Promoting USDS is part of Sky's so-called "Endgame Plan," led by Christensen, aiming to transform the protocol into a more decentralized and resilient system.
No New Demand?
When Sky rebranded from MakerDAO and launched USDS in August as part of the Endgame Plan, the idea was that the new stablecoin would attract a different user segment than DAI.
USDS is designed to better meet regulatory and financial reporting standards, targeting hedge funds, family offices, and other sophisticated institutional investors looking to enter decentralized finance.
But it remains unclear whether USDS has attracted substantial new users.
Investors receive different returns on USDS versus DAI: USDS offers a 4.5% yield, while DAI offers 2.75%.
Many investors swapped DAI for USDS, meaning Sky now pays more to users who previously accepted lower or even zero yields, according to PaperImperium.

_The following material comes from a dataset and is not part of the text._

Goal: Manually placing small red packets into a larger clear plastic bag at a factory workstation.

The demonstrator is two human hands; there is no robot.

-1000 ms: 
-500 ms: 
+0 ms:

The report states that total supply of USDS and DAI combined has grown 57% since the start of the quarter. However, much of this growth came from the synthetic dollar protocol Ethena, which deposited over $450 million in staked USDS and passed the yield on to users staking its own stablecoin, USDe.
In the past week, Ethena shifted part of its reserves from USDS to USDtb—a stablecoin backed by BlackRock’s BUIDL (Bitcoin Institutional Digital Liquidity Fund).
This move means less USDS in circulation. But it could also benefit Sky by reducing the amount of interest the protocol must pay.